Tres Grandes Mansiones solamente se formaron en Iznachi, las veinticuatro
Grandes Mansiones no se formaron todavía. Sus tres Grandes Mansiones se
formaron: una, la Gran Mansión de los Cavek; otra, la Gran Mansión ante el"
rostro de los Niha; otra también, la de los Ahau- Quiché. Solamente [como] dos
serpientes [eran] las dos fracciones del pueblo. Ahora bien, en Izmachi su
corazón era único; no había alertas, no había dificultades; el gobierno estaba
en reposo; no había guerras, revueltas; solamente la calma, solamente la paz,
en sus corazones. No había envidia, no había odio; en sus acciones, pequeña era
su fuerza; no había nada importante, no había engrandecimiento. Entonces
trataron de [hacer] sobrepujar 143 el escudo, allí en Izmachi, como
marca de su potencia; entonces lo hicieron el signo de su fuerza, el signo
también de su grandeza. Cuando esto fue visto por los Iloc entonces la guerra
nació, [hecha] por los Iloc, que querían venir a matar al jefe Cotuha, no
queriendo [tener] sino un jefe suyo. En cuanto al jefe Iztayul, querían
castigarlo, querían que fuera castigado por los Iloc, que fuera condenado a
muerte. Pero su envidia no prevaleció contra el jefe Cotuha, quien marchó
contra ellos antes de que [él], [el] jefe, fuera matado por los Iloc, Tal fue
el origen de la revuelta y del tumulto de la guerra. Primeramente [los Iloc]

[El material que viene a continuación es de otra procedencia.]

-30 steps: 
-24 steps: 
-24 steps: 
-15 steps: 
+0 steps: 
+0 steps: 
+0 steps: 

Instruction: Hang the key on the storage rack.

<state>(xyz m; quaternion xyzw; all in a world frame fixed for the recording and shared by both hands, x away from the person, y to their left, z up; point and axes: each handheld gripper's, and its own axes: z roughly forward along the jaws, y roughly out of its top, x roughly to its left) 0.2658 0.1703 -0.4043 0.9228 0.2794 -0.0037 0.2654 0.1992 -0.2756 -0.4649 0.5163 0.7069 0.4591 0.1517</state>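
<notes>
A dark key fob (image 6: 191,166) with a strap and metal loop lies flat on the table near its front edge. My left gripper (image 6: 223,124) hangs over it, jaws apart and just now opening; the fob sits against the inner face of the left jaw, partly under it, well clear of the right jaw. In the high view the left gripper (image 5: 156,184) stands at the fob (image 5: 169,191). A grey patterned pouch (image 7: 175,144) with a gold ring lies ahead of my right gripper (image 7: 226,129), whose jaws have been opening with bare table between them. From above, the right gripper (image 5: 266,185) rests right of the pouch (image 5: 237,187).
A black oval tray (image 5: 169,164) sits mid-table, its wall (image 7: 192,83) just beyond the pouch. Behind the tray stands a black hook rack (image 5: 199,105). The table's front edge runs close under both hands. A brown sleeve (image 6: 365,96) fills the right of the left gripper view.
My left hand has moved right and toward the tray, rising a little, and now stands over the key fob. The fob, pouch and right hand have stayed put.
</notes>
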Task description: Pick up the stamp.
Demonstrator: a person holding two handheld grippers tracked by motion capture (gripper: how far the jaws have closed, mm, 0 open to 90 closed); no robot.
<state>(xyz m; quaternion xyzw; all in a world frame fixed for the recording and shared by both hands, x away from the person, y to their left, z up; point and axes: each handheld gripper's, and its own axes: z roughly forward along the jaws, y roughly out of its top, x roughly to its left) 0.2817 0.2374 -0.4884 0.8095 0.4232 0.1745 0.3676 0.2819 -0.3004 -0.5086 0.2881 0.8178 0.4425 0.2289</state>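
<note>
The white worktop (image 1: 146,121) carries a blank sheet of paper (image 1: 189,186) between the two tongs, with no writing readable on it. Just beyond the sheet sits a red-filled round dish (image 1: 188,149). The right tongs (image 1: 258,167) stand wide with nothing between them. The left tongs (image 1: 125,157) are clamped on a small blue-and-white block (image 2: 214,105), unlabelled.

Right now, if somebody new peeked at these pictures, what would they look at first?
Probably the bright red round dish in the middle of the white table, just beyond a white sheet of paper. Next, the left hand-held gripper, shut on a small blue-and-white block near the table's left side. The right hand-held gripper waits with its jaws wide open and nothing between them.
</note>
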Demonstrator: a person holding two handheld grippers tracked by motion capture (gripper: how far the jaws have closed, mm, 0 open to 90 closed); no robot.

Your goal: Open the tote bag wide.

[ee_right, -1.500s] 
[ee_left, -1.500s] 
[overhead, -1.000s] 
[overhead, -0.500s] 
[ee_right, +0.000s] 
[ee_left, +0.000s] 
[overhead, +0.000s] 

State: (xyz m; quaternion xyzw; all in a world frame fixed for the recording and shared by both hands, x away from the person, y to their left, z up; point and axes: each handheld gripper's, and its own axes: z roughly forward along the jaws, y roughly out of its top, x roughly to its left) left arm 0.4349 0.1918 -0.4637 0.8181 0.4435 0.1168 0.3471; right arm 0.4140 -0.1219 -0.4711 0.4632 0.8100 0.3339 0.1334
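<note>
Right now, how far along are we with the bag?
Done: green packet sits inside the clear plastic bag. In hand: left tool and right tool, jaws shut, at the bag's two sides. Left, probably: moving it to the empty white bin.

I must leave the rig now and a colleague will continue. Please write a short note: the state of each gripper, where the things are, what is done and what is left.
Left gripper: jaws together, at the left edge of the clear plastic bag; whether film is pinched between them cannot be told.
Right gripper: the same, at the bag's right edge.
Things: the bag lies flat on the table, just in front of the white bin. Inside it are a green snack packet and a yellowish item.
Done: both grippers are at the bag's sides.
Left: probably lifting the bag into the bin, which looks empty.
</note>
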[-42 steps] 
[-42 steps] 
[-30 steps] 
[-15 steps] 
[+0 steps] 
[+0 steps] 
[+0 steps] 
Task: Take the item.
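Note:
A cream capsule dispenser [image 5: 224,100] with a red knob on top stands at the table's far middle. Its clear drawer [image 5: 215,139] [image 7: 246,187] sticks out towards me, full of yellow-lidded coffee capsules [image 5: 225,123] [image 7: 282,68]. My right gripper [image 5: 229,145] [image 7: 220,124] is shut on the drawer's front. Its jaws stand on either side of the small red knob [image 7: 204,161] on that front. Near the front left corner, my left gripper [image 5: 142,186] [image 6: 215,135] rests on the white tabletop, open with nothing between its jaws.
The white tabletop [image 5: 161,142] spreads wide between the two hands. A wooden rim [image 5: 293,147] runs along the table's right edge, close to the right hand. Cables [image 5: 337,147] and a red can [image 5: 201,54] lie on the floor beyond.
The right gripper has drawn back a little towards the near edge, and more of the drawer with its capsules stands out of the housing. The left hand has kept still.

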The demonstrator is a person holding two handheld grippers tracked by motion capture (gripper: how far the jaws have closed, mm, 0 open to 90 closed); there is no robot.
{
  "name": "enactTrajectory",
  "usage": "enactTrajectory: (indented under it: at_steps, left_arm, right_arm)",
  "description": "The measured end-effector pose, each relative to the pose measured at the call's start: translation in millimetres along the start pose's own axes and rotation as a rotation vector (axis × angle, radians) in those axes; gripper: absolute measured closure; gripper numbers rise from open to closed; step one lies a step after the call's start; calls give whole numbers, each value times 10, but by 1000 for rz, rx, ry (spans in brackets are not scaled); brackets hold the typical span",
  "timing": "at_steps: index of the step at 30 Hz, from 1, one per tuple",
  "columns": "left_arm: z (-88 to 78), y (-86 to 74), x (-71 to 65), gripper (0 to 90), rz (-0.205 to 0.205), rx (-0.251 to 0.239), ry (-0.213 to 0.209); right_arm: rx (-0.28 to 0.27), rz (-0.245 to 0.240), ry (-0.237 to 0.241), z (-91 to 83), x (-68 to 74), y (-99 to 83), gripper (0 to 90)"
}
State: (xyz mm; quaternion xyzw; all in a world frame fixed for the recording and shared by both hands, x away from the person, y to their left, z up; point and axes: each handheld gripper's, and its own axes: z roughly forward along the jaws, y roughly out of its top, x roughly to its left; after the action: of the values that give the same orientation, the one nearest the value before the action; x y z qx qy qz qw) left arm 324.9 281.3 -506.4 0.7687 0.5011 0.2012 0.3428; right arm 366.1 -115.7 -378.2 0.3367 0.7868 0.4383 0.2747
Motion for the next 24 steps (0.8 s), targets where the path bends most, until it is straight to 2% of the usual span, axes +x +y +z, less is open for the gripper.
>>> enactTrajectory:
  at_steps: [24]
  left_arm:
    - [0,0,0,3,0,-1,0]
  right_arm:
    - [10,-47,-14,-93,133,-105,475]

atacaron a la ciudad, fueron a matar. Querían la pérdida del rostro Queche: que
ellos solos gobernasen [era] su pensamiento. Pero no llegaron más que para
morir. Fueron [hechos] prisioneros, fueron [hechos] cautivos, sin que se
salvasen muchos. Entonces se comenzó a sacrificarlos. Los Iloc fueron
sacrificados ante los dioses: este pago de sus faltas fue hecho por el jefe
Cotuha. Muchos se convirtieron en servidores, vasallos, tributarios, habiendo
ido a entregarse a la derrota por la guerra contra los jefes, contra los
barrancos, la ciudad 144. Sus corazones habían deseado la pérdida,
el oprobio, de la faz de la jefatura Quiché: esto no pudo hacerse. Asi nacieron
los sacrificios humanos ante los dioses: entonces se hizo el escudo de guerra,
el origen, el comienzo, de la defensa de la ciudad Chi Izmachi. Ahí también
[estuvo] el comienzo, el origen, de su fuerza, porque verdaderamente grande fue
la potencia del jefe Quiché. Por todas partes jefes Sabios, sin que nadie los
humillase, sin que nadie los decentase. Kilos hicieron grande el poder que
comenzó allí en Izmachi. Allí aumentaron las escarificaciones [ante] los
dioses, y el terror: todas las tribus, tribus pequeñas, tribus grandes, se
aterrorizaron viendo la entrada de los hombres prisioneros que sacrificaron,
que mataron, para [acrecentar] su fuerza, su dominación, el jefe Cotuha el jefe
Iztayul, con los Niha, los Ahau-Quiché. Sólo estas tres fracciones del pueblo
estaban en la ciudad llamada Izmachi. Allí comenzó también la comida, el festín
para sus hijas, cuando éstas se casaban. Por esto se regocijaron los llamados
las tres Grandes Mansiones; allí bebieron sus bebidas: allí comieron sus
alimentos, precio de sus hermanas, de sus hijas; se regocijaron en sus
corazones. Hicieron sus alimentos, sus calabazas cinceladas, en sus Grandes
Mansiones. "Solamente nuestras acciones de gracias, solamente nuestras
ofrendas, como signo de nuestro discurso, como signo de nuestra palabra sobre
las esposas, los esposos", decían. Allí designaron a sus clanes, sus siete
tribus, sus barrios. "Unámonos, nosotros los Cavik, nosotros los Niha, y
nosotros los Ahau-Quiché", dijeron los tres clanes, las tres Grandes Mansiones.
Largo tiempo habían estado allí en Izmachi cuando encontraron, cuando vieron
otra ciudad, cuando abandonaron la de Izmachi.